[Work request] For the listing below, the answer is an exact retyping of the lines from the one with "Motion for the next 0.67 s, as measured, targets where" through the one with "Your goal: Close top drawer", both included, without pictures.

[Data excerpts]
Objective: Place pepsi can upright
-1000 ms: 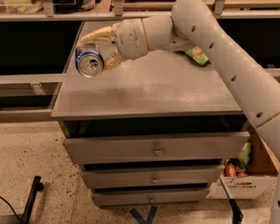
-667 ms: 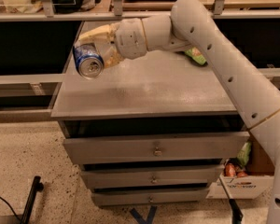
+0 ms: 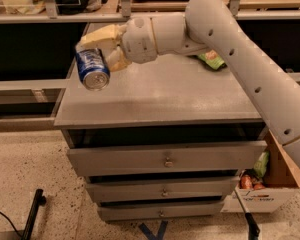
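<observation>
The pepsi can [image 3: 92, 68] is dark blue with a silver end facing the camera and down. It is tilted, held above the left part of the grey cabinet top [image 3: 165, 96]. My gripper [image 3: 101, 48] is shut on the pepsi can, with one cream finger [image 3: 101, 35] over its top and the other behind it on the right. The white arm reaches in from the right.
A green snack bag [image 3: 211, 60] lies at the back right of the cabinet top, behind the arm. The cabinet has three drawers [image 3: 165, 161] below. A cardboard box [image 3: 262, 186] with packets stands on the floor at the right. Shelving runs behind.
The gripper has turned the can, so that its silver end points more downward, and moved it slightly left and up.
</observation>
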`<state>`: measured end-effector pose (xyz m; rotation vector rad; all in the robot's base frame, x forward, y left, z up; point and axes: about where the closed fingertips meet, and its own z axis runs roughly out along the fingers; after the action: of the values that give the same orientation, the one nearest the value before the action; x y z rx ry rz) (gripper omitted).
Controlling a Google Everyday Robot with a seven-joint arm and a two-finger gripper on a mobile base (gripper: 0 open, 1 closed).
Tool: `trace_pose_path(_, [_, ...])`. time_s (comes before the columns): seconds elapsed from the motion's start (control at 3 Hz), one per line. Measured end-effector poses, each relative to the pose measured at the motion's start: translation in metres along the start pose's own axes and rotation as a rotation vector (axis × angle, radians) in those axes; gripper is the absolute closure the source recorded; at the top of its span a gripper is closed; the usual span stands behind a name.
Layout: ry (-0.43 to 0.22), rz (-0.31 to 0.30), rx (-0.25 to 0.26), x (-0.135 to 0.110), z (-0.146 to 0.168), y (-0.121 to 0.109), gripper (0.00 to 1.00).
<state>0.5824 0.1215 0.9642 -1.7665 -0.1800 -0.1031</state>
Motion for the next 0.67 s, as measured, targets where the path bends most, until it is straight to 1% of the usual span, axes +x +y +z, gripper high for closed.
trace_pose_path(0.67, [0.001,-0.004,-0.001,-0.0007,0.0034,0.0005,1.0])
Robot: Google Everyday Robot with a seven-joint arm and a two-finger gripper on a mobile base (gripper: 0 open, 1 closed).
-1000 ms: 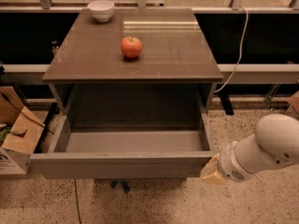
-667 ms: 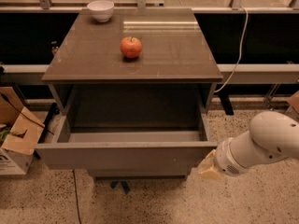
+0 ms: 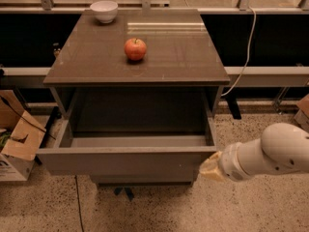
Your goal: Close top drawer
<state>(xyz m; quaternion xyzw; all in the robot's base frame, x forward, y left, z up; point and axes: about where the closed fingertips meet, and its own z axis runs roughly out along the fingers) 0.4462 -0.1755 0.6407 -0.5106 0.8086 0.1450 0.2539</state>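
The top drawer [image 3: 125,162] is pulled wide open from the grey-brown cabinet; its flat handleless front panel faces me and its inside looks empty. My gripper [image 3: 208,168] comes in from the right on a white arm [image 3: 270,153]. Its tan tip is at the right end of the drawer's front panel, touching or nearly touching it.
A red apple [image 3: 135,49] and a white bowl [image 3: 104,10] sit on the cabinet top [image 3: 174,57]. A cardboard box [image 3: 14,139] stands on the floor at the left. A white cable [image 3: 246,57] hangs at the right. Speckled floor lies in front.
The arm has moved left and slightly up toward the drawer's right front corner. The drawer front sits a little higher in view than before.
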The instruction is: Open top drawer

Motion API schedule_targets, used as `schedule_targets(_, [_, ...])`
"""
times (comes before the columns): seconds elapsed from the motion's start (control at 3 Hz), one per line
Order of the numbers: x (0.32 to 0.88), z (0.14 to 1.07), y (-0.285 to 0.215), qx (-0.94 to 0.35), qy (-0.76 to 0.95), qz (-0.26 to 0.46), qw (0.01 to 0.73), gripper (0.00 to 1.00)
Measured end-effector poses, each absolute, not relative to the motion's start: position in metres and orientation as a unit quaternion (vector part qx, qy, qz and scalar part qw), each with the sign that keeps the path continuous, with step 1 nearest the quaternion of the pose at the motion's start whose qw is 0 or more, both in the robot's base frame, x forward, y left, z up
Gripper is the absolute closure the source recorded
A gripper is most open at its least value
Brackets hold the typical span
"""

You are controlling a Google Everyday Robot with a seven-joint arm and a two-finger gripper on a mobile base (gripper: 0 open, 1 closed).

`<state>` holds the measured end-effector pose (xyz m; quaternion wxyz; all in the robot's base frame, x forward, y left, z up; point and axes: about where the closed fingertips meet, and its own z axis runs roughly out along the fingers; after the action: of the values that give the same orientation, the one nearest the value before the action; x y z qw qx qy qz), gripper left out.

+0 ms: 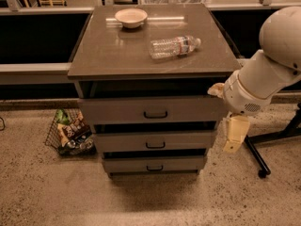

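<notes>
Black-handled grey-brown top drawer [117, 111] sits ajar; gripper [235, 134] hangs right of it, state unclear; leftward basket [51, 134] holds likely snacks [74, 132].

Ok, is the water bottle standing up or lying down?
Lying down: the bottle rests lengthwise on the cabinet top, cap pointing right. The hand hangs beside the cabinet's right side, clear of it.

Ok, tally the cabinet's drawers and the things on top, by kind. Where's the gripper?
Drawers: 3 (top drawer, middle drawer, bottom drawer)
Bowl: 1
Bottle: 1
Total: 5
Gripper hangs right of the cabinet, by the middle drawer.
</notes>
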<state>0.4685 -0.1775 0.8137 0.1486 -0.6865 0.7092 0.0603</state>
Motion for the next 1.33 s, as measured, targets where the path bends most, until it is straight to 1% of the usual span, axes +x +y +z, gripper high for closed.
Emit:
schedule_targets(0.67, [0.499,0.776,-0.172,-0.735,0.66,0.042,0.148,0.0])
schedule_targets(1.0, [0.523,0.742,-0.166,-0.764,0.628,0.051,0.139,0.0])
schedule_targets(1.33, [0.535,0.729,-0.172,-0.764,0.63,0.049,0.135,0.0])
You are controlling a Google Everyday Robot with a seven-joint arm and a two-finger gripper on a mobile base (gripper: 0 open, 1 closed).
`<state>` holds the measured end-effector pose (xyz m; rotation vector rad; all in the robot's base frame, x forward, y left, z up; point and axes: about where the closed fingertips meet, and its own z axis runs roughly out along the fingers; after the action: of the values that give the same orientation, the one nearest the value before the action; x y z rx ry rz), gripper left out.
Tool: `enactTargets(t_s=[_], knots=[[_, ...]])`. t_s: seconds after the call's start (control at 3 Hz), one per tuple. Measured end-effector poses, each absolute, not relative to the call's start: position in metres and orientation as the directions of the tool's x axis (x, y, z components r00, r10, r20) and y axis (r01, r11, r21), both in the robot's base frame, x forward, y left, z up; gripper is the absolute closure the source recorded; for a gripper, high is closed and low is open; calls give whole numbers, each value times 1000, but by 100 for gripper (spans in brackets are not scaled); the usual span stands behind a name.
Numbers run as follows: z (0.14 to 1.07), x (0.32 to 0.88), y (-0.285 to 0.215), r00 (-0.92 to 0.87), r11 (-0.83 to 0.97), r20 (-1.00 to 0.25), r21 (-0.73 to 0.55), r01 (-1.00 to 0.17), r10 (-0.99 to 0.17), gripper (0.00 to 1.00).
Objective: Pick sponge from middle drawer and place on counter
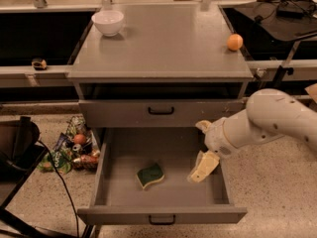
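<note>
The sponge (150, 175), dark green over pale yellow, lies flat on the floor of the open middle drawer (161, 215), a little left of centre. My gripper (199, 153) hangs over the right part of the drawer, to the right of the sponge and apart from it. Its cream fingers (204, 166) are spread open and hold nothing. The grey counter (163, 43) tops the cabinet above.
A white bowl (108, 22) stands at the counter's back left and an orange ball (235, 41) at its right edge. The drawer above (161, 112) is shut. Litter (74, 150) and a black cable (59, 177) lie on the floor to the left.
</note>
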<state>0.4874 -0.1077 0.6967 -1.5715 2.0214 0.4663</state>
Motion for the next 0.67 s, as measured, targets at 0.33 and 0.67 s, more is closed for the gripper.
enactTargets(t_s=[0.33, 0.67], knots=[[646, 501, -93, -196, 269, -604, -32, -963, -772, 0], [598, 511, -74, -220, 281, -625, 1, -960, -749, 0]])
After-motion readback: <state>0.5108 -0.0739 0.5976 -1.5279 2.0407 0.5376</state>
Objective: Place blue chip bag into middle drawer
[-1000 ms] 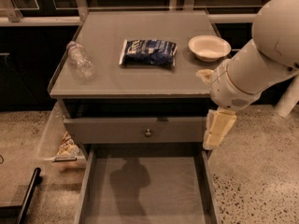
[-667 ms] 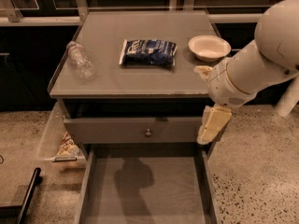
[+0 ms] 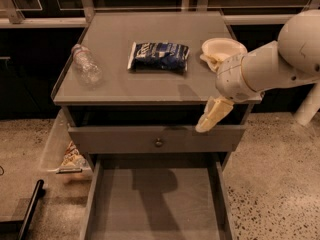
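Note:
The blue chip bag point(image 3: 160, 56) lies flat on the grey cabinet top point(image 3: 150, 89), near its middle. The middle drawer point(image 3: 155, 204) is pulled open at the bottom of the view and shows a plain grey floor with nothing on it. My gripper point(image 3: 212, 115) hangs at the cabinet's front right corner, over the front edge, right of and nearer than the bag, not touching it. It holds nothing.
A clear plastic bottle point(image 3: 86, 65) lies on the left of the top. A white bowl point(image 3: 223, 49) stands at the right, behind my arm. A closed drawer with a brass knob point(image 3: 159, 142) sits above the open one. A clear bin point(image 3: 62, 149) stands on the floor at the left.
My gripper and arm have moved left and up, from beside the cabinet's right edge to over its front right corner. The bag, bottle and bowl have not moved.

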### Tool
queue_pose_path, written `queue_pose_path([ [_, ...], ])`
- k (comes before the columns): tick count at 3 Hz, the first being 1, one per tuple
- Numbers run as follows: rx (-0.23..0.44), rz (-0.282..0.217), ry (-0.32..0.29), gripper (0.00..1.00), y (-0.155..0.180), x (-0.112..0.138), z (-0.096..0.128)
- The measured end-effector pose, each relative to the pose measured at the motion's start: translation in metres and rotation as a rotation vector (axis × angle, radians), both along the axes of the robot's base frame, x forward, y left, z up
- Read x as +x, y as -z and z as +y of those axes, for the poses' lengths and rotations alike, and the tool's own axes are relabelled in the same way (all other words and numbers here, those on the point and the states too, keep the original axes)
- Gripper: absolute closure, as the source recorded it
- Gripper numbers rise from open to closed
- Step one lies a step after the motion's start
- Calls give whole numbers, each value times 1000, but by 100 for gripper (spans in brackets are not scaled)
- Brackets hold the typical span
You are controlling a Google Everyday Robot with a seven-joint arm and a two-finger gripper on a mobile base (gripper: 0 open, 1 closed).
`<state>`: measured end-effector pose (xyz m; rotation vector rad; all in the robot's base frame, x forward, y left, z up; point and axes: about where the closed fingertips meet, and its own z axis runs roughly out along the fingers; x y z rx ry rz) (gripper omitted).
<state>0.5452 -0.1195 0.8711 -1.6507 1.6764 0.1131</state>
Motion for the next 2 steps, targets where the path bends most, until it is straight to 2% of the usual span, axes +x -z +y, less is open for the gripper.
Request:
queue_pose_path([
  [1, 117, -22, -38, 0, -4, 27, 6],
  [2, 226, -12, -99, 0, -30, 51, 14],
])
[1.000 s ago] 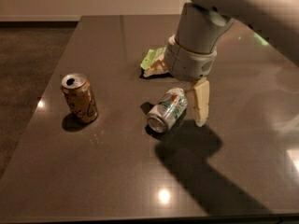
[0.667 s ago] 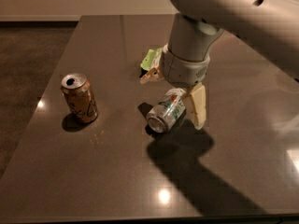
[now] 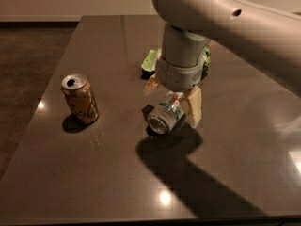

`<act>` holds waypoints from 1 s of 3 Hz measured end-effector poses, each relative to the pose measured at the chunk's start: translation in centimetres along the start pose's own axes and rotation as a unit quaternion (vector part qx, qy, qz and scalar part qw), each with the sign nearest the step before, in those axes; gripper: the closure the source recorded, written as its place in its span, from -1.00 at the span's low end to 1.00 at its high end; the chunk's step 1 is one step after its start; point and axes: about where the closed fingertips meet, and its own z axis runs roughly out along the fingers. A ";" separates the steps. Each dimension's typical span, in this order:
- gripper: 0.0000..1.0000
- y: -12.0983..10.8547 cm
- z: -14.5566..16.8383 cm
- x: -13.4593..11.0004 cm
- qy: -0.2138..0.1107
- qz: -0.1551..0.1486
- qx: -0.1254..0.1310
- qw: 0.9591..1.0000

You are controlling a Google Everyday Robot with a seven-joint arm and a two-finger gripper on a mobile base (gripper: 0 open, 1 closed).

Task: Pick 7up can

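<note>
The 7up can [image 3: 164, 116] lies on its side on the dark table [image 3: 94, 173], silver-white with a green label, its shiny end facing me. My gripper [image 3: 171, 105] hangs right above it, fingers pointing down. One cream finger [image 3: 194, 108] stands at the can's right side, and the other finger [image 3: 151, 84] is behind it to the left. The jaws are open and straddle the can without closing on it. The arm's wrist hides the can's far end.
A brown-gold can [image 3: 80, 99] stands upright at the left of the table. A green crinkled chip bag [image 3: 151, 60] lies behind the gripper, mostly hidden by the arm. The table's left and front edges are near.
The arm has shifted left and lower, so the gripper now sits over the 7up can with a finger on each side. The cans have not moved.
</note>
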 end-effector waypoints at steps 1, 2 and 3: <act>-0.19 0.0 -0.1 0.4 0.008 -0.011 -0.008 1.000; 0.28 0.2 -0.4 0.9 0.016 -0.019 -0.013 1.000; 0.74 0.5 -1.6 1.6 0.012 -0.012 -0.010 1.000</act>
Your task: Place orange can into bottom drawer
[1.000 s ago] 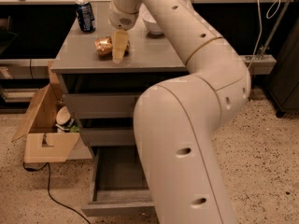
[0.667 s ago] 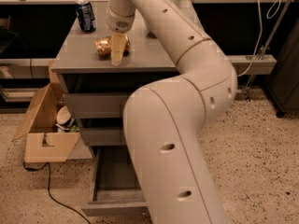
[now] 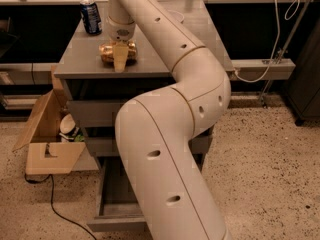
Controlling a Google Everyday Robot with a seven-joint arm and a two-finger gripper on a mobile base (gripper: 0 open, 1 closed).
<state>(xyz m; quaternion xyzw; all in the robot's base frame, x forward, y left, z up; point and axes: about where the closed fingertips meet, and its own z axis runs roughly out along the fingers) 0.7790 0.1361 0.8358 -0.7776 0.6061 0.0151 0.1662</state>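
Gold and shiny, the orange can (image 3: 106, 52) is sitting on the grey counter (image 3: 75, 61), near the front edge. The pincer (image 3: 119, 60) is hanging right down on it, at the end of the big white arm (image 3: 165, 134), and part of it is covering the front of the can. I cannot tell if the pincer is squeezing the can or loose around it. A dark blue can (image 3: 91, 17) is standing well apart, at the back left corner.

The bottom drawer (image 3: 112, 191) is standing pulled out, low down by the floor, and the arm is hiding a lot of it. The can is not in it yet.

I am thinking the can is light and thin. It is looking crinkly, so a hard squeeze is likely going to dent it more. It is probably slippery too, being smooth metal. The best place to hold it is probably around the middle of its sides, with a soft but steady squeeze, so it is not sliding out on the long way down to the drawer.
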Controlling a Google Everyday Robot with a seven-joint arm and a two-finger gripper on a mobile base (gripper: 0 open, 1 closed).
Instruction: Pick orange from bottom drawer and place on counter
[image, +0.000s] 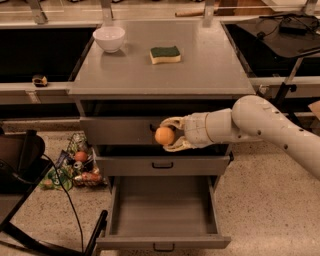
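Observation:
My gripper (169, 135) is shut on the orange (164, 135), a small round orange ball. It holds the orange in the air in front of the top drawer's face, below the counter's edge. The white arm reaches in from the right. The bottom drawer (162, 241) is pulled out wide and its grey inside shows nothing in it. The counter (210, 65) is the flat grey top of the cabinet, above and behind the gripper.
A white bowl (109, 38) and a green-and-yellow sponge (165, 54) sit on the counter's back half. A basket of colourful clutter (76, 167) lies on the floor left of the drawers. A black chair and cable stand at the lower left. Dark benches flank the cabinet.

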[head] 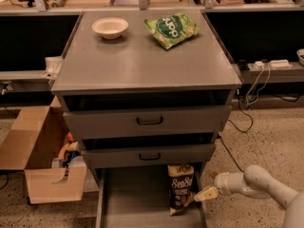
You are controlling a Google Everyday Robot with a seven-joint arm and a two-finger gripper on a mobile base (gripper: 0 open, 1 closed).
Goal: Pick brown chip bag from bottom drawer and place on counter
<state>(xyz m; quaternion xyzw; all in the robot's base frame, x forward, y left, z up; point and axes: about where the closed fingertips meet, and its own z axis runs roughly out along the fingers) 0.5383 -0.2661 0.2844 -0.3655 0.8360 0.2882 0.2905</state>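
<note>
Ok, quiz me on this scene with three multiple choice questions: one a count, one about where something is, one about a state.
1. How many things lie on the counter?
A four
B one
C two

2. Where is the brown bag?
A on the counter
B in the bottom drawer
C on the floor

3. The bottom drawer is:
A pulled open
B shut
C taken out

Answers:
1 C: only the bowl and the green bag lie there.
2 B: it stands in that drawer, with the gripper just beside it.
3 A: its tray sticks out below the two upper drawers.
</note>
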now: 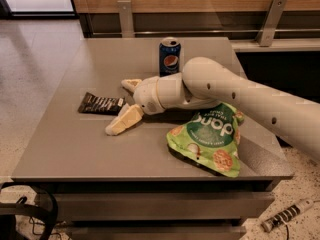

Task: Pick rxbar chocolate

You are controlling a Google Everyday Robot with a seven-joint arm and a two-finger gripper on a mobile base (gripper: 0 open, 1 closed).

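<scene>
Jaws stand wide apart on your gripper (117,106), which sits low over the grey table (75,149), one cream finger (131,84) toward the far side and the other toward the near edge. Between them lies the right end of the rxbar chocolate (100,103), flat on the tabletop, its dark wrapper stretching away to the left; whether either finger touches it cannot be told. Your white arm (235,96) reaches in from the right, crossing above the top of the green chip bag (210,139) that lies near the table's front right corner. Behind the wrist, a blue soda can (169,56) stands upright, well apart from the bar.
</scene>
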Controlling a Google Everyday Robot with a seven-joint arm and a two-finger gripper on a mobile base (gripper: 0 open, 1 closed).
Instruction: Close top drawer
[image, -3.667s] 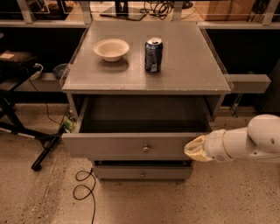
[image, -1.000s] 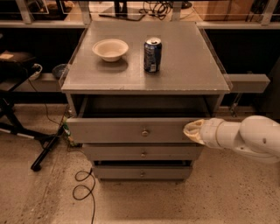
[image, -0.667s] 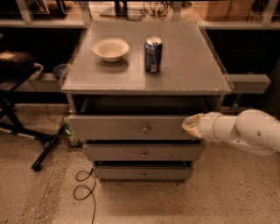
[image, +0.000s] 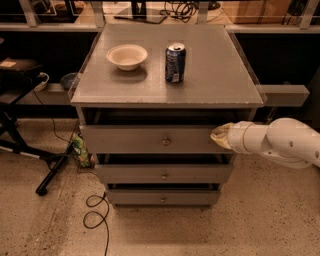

[Response for this exercise]
Motion for the next 0.67 s, as measured, targets where the path bends most, until it is straight to 1% of the usual span, axes +x +y +z, gripper high for closed.
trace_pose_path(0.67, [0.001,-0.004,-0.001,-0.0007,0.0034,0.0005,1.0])
Robot: Google Everyday Robot with a seven-joint arm and a two-finger gripper on a mobile base (gripper: 0 open, 1 closed).
-1000 ms: 
-667 ms: 
+0 ms: 
Your goal: Close top drawer

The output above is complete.